• [The task]
The records that follow should be retyped word for word.

Start of Recorded information

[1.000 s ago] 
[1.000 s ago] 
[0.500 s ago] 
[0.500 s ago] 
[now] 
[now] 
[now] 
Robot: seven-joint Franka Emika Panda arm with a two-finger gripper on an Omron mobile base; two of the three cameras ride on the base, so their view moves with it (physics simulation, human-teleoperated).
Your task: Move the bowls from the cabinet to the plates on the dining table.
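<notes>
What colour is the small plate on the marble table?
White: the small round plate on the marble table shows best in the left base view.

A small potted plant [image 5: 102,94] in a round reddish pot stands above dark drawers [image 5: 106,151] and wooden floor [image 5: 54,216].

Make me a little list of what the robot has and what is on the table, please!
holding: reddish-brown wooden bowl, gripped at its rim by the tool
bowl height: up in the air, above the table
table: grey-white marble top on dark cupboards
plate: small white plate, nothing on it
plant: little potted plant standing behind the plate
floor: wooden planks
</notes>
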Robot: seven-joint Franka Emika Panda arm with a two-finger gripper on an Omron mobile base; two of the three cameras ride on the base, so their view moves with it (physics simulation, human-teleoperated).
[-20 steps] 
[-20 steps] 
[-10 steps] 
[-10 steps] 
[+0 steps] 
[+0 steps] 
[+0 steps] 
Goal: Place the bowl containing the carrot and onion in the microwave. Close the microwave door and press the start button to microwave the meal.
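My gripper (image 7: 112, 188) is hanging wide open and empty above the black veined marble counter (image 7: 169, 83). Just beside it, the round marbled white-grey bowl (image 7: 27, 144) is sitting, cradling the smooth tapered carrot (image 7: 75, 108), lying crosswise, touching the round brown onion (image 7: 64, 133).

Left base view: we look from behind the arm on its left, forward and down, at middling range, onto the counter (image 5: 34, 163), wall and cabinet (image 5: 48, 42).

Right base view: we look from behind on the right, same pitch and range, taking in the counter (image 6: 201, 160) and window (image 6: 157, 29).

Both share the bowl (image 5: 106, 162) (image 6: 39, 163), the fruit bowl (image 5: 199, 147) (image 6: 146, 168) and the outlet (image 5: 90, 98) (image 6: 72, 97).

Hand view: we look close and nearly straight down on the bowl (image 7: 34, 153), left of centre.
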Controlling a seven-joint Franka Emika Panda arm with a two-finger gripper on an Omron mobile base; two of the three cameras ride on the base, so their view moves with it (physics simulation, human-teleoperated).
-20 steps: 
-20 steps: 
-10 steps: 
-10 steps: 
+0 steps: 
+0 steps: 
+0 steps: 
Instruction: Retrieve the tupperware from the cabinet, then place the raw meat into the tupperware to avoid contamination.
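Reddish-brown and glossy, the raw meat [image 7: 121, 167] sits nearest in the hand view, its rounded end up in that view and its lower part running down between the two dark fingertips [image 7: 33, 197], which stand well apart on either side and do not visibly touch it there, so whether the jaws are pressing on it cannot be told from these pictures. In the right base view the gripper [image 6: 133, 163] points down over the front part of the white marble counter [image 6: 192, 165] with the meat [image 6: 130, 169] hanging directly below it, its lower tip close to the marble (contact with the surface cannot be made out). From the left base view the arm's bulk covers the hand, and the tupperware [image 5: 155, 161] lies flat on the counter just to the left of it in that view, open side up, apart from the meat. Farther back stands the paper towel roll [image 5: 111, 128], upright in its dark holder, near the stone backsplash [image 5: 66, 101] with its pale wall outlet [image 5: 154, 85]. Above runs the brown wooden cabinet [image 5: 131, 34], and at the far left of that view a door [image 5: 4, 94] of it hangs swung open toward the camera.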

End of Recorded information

• [Response area]
[1.000 s ago] 
[1.000 s ago] 
[0.500 s ago] 
[0.500 s ago] 
[now] 
[now] 
[now] 
Robot: seven-joint Franka Emika Panda arm with a two-finger gripper on an Omron mobile base; two of the three cameras ride on the base, so their view moves with it (physics simulation, human-teleoperated).
Your task: Move the bowls from the cabinet to the plates on the dining table.
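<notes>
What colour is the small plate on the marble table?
White: the small round plate on the marble table shows best in the left base view.

A small potted plant [image 5: 102,94] in a round reddish pot stands above dark drawers [image 5: 106,151] and wooden floor [image 5: 54,216].

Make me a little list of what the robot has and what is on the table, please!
holding: reddish-brown wooden bowl, gripped at its rim by the tool
bowl height: up in the air, above the table
table: grey-white marble top on dark cupboards
plate: small white plate, nothing on it
plant: little potted plant standing behind the plate
floor: wooden planks
</notes>
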Robot: seven-joint Franka Emika Panda arm with a two-finger gripper on an Omron mobile base; two of the three cameras ride on the base, so their view moves with it (physics simulation, human-teleoperated).
[-20 steps] 
[-20 steps] 
[-10 steps] 
[-10 steps] 
[+0 steps] 
[+0 steps] 
[+0 steps] 
Goal: Place the bowl containing the carrot and onion in the microwave. Close the microwave door and press the start button to microwave the meal.
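My gripper (image 7: 112, 188) is hanging wide open and empty above the black veined marble counter (image 7: 169, 83). Just beside it, the round marbled white-grey bowl (image 7: 27, 144) is sitting, cradling the smooth tapered carrot (image 7: 75, 108), lying crosswise, touching the round brown onion (image 7: 64, 133).

Left base view: we look from behind the arm on its left, forward and down, at middling range, onto the counter (image 5: 34, 163), wall and cabinet (image 5: 48, 42).

Right base view: we look from behind on the right, same pitch and range, taking in the counter (image 6: 201, 160) and window (image 6: 157, 29).

Both share the bowl (image 5: 106, 162) (image 6: 39, 163), the fruit bowl (image 5: 199, 147) (image 6: 146, 168) and the outlet (image 5: 90, 98) (image 6: 72, 97).

Hand view: we look close and nearly straight down on the bowl (image 7: 34, 153), left of centre.
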Controlling a seven-joint Franka Emika Panda arm with a two-finger gripper on an Omron mobile base; two of the three cameras ride on the base, so their view moves with it (physics simulation, human-teleoperated).
-20 steps: 
-20 steps: 
-10 steps: 
-10 steps: 
+0 steps: 
+0 steps: 
+0 steps: 
Instruction: Retrieve the tupperware from the cabinet, then place the raw meat into the tupperware to avoid contamination.
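Reddish-brown and glossy, the raw meat [image 7: 121, 167] sits nearest in the hand view, its rounded end up in that view and its lower part running down between the two dark fingertips [image 7: 33, 197], which stand well apart on either side and do not visibly touch it there, so whether the jaws are pressing on it cannot be told from these pictures. In the right base view the gripper [image 6: 133, 163] points down over the front part of the white marble counter [image 6: 192, 165] with the meat [image 6: 130, 169] hanging directly below it, its lower tip close to the marble (contact with the surface cannot be made out). From the left base view the arm's bulk covers the hand, and the tupperware [image 5: 155, 161] lies flat on the counter just to the left of it in that view, open side up, apart from the meat. Farther back stands the paper towel roll [image 5: 111, 128], upright in its dark holder, near the stone backsplash [image 5: 66, 101] with its pale wall outlet [image 5: 154, 85]. Above runs the brown wooden cabinet [image 5: 131, 34], and at the far left of that view a door [image 5: 4, 94] of it hangs swung open toward the camera.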

A complete answer has now been given.